Task: Your answer is the lines below, exactly, from the one that contains "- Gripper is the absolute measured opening" through the one that contains "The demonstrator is", both included.

(Dataset items)
== Segment start ==

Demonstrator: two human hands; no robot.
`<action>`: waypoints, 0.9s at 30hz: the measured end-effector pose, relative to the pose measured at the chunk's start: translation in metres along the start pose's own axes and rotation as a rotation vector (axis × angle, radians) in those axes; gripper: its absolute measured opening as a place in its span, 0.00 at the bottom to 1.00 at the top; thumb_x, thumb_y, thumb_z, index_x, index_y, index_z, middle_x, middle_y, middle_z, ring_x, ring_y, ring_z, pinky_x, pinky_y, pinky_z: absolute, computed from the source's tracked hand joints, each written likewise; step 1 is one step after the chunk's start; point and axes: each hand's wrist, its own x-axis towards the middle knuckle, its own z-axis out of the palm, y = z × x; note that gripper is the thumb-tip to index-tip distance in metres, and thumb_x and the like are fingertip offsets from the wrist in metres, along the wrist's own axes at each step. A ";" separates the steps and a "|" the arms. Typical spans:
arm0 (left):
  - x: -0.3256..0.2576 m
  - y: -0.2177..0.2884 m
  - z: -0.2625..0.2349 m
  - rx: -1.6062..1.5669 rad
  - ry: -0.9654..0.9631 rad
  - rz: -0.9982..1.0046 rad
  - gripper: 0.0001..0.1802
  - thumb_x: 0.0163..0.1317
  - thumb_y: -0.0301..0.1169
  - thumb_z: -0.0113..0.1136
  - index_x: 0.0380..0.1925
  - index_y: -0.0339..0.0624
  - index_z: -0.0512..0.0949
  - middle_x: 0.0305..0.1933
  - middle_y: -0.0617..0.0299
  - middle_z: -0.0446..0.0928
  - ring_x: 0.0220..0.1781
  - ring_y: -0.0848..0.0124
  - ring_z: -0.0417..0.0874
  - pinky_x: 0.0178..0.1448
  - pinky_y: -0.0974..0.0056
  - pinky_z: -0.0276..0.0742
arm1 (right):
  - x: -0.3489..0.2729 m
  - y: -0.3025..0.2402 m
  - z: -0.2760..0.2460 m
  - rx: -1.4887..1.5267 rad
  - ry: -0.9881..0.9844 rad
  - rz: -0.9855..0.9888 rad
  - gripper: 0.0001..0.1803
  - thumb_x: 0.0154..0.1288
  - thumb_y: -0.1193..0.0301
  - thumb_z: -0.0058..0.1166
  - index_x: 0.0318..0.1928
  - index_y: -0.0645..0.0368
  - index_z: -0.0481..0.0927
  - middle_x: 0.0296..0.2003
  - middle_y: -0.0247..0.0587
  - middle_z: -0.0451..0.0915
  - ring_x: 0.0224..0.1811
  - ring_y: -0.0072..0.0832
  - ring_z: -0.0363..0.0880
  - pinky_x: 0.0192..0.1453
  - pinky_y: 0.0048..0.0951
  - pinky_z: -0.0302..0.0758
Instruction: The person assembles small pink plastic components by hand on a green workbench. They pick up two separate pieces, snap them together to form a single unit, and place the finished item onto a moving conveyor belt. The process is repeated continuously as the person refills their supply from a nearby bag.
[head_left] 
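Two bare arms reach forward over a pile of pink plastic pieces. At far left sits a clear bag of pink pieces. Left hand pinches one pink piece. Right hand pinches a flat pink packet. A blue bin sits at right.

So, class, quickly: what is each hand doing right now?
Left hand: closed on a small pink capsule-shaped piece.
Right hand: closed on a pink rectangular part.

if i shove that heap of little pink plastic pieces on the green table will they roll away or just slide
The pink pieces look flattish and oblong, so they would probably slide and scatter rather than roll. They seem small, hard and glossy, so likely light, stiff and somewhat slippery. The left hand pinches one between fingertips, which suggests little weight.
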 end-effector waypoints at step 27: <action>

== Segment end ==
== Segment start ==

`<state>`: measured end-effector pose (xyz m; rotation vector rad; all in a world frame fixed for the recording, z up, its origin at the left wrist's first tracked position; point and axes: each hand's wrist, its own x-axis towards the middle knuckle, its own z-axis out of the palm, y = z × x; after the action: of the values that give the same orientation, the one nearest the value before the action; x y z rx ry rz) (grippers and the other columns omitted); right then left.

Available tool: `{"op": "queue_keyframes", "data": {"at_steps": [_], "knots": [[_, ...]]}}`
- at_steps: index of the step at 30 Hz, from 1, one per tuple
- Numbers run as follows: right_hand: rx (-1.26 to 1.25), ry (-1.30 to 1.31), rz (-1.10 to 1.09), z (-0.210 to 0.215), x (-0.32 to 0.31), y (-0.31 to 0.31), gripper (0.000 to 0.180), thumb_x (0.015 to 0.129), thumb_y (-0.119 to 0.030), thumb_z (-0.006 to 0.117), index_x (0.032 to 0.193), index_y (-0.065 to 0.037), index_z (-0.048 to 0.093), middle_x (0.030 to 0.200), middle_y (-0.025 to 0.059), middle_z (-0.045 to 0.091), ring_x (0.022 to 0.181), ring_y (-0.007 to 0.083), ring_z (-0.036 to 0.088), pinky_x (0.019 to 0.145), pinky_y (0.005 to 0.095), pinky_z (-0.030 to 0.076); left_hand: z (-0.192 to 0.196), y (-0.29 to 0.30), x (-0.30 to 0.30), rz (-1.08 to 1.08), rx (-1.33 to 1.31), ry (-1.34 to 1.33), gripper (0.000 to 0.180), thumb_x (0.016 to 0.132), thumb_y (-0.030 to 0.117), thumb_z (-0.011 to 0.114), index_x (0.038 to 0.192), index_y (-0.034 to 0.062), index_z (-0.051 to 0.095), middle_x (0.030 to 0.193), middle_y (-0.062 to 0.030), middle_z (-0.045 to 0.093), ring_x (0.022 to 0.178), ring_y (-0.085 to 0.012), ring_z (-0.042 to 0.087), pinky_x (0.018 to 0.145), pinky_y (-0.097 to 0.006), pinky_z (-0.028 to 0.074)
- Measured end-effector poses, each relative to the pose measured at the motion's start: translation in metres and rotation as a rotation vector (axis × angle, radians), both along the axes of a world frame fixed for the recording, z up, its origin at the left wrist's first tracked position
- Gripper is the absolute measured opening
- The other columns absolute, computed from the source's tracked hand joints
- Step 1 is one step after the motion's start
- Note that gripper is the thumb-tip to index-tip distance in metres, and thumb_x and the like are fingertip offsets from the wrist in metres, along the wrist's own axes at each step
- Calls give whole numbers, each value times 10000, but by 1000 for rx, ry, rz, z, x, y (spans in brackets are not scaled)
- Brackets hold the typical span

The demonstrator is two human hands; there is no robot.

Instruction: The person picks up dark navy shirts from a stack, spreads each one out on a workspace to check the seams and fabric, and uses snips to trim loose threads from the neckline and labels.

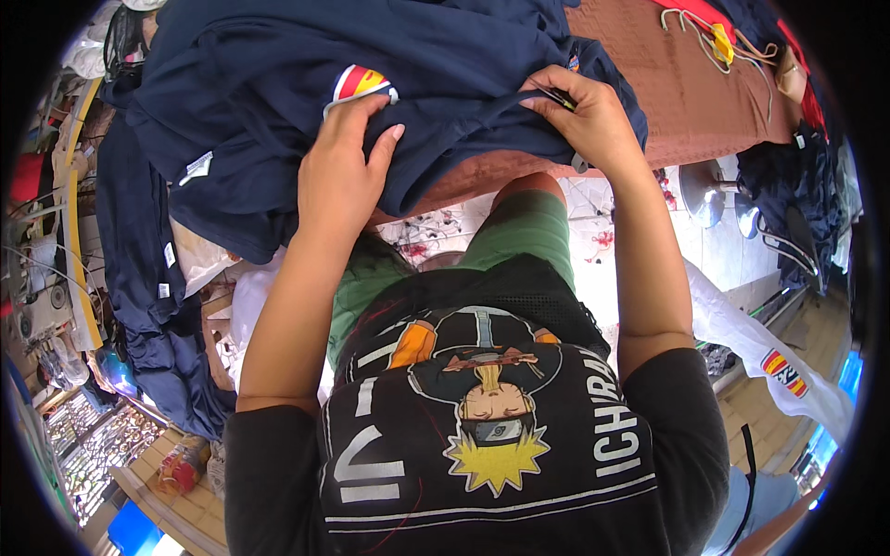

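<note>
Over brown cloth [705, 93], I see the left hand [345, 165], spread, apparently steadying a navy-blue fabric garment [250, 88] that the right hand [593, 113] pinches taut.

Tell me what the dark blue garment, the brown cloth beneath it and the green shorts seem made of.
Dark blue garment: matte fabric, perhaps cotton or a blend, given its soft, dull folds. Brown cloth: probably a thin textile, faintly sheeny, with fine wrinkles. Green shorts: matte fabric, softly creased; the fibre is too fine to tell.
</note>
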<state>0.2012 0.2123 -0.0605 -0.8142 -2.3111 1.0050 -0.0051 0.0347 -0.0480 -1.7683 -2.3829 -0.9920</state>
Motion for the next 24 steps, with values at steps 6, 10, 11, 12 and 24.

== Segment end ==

Expected answer:
- Gripper is the absolute measured opening
- The other columns absolute, computed from the source's tracked hand joints
- Step 1 is one step after the motion's start
- Note that gripper is the thumb-tip to index-tip distance in metres, and thumb_x and the like are fingertip offsets from the wrist in metres, along the wrist's own axes at each step
- Calls give whole numbers, each value times 10000, but by 1000 for rx, ry, rz, z, x, y (spans in brackets are not scaled)
- Brackets hold the typical span

The demonstrator is two human hands; there is no robot.

There is nothing further to add to the answer.